Pre-processing

First thing we are going to do is cleaning the Existing and New Products Data Set.

Changing column names
Looking for NAs
Attributes selection
Looking for duplicates
Data normalisation (for distance models)

Changing Column Names

We changed columns names to have more visual and easy to understand graphs.

Looking for NAs

After several trials and errors we decided to change NAs to 0s even if it’s not the best thing to do. As all NAs are in BSRank column, for us the best aproach would be to remove the NAs rows, then create a Correlation matrix and see if BSRank has a high correlation with volume. If it does, then we should run a model to predict the NAs. If it doesn’t, then is ok to remove BSRank entire column and move on.

Graph showing NAs weight per column

#Finding NAs weight per variable (VIM package, aggr function)
aggr(Existing_Products)

Changing NAs to 0

We discovered 15 NAs, all of them in BSRank column and we changed them to 0.

Attributes selection

Time to see what variables are the most important to predict Volume. To do that we created a correlation matrix graph to see it clear.

#Looking for most relevant attributes to predict Volume
Existing_Products_noNA.cor <- cor(Existing_Products_noNA[2:18])
corrplot(Existing_Products_noNA.cor, method = "color", addCoef.col = "gray")

corrplot(Existing_Products_noNA.cor, method = "ellipse")

As PType is not a numeric column we exclude it for the correlation matrix. We need to find other ways to see is there is correlation between PType and Volume. That’s when we could use ANOVA to discover if we should create clusters or not. As P value is bigger than 0.05, we can assume that there is no need to take PType into account to predict Volume. Maybe if we would like to predict number of 5 Star Review this could change, but for predicting Volume doesn’t make sense.

#Time to see if PType is relevant for predicting volume using ANOVA
x <- aov(formula = Volume~PType, data = Existing_Products_noNA)
summary(x)

##             Df    Sum Sq Mean Sq F value Pr(>F)  
## PType       11  38888822 3535347   1.683 0.0961 .
## Residuals   68 142859034 2100868                 
## ---
## Signif. codes:  0 '***' 0.001 '**' 0.01 '*' 0.05 '.' 0.1 ' ' 1

Then we decided to use only 2 attributes or variables to create our Model:

x4Star
PSRev

Looking for duplicates

This is something that could be done before the ANOVA test because if there were some duplicates, this would affect for sure the test results. But could be that duplicates only appeared after attributes selection so I prefer to do it after and then if duplicates appear, run again the ANOVA test.

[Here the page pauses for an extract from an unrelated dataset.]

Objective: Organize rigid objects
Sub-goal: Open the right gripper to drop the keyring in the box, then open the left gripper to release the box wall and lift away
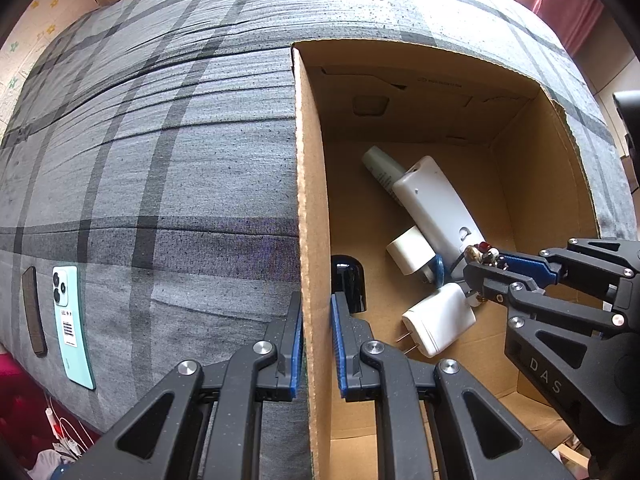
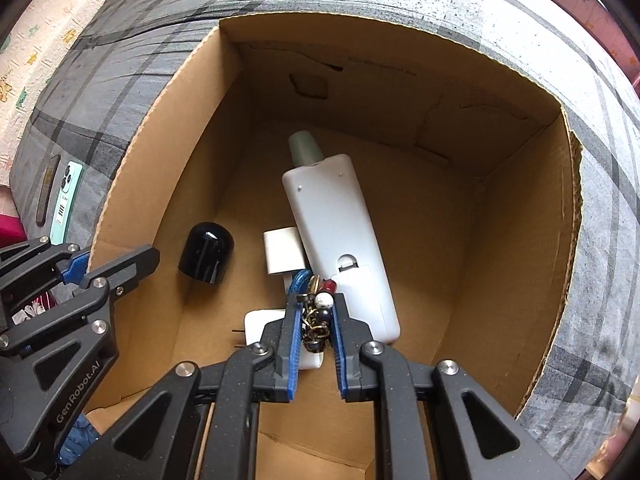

We noticed that there are several duplicates. So we proceed to remove them and now we should run the ANOVA test again without this data points and see if makes sense to do clusters.

We still conclude that there is no relation between PType and Volume so we can move on.

y <- aov(formula = Volume~PType, data = ANOVA_test2_noDup)
summary(y)

##             Df    Sum Sq Mean Sq F value Pr(>F)
## PType       11  38152029 3468366   1.496  0.157
## Residuals   61 141465303 2319103

Looking for Outliers

Before we built our Model we need to see if there are Outliers and exclude them. Here we can see that when we do a Boxplot of the Volume column some Outliers appear.

#Looking for Outliers
boxplot(Ex_Prod_noNA_noDup$Volume, main = "Volume Boxplot")

We just excluded 2 of them as we don’t consider the rest as Outliers. Remove data is something that you need to try to avoid so as these data points are so close from the max we prefer to maintain them.

#Removing Outliers
Ex_Prod_noNA_noDup_noOut <- Ex_Prod_noNA_noDup[-which(Ex_Prod_noNA_noDup$Volume > 5000) , ]
boxplot(Ex_Prod_noNA_noDup_noOut$Volume)

Data Normalisation

The last thing for this pre-processing is data normalisation. We maintain here how we do it because it should help improve our distance based models results, but in this case it didn’t help so we didn’t use it.

#Normalising x4Star and PSRev for better results with distance models
#Ex_Prod_noNA_noDup_noOut$x4Star <- scale(Ex_Prod_noNA_noDup_noOut$x4Star)
#Ex_Prod_noNA_noDup_noOut$PSRev <- scale(Ex_Prod_noNA_noDup_noOut$PSRev)
#Ex_Prod_noNA_noDup_noOut

Creating Training and Testing Data Sets

We plitted our Data Set as follow:

-TrainSet: 70% -TestSet: 30%

#Creating Train and Test Data Sets
set.seed(145)
in_training <- createDataPartition(Ex_Prod_noNA_noDup_noOut$Volume, p = 0.7, list = F)
TrainSet <- Ex_Prod_noNA_noDup_noOut[in_training,]
TestSet <- Ex_Prod_noNA_noDup_noOut[-in_training,]

Comparing different Models

We used loops to compare in a quick way 7 different models. We tried linear, regression, and decision tree models.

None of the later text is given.